BEGIN THE DATA
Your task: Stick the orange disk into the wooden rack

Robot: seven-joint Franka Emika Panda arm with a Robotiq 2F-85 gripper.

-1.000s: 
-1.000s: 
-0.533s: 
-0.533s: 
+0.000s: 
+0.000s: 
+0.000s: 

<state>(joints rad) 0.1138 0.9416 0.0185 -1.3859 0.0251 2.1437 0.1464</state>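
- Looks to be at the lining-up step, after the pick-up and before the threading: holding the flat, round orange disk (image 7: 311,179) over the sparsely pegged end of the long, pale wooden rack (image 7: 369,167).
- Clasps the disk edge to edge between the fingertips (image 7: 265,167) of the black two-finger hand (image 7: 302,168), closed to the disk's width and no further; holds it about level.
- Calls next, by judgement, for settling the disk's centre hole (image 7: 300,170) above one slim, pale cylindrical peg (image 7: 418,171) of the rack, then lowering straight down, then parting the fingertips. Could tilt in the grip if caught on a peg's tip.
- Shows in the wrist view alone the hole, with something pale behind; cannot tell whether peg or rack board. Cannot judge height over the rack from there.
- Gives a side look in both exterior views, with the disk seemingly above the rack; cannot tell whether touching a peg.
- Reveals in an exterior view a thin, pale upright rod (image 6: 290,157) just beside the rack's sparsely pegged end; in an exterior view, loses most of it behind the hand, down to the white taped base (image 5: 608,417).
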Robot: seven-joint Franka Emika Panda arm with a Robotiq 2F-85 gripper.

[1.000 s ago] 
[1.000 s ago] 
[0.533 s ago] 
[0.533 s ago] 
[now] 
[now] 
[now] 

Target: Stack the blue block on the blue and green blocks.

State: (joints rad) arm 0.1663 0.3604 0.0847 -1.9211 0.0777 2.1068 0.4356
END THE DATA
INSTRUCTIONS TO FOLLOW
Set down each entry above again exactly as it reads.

ANSWER AREA
Your task: Stick the orange disk into the wooden rack

Robot: seven-joint Franka Emika Panda arm with a Robotiq 2F-85 gripper.

-1.000s: 
-1.000s: 
-0.533s: 
-0.533s: 
+0.000s: 
+0.000s: 
+0.000s: 

<state>(joints rad) 0.1138 0.9416 0.0185 -1.3859 0.0251 2.1437 0.1464</state>
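- Looks to be at the lining-up step, after the pick-up and before the threading: holding the flat, round orange disk (image 7: 311,179) over the sparsely pegged end of the long, pale wooden rack (image 7: 369,167).
- Clasps the disk edge to edge between the fingertips (image 7: 265,167) of the black two-finger hand (image 7: 302,168), closed to the disk's width and no further; holds it about level.
- Calls next, by judgement, for settling the disk's centre hole (image 7: 300,170) above one slim, pale cylindrical peg (image 7: 418,171) of the rack, then lowering straight down, then parting the fingertips. Could tilt in the grip if caught on a peg's tip.
- Shows in the wrist view alone the hole, with something pale behind; cannot tell whether peg or rack board. Cannot judge height over the rack from there.
- Gives a side look in both exterior views, with the disk seemingly above the rack; cannot tell whether touching a peg.
- Reveals in an exterior view a thin, pale upright rod (image 6: 290,157) just beside the rack's sparsely pegged end; in an exterior view, loses most of it behind the hand, down to the white taped base (image 5: 608,417).
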Robot: seven-joint Franka Emika Panda arm with a Robotiq 2F-85 gripper.

[1.000 s ago] 
[1.000 s ago] 
[0.533 s ago] 
[0.533 s ago] 
[now] 
[now] 
[now] 

Target: Stack the blue block on the blue and green blocks.

State: (joints rad) arm 0.1663 0.3604 0.0847 -1.9211 0.0777 2.1068 0.4356

No additional output is expected for this exercise.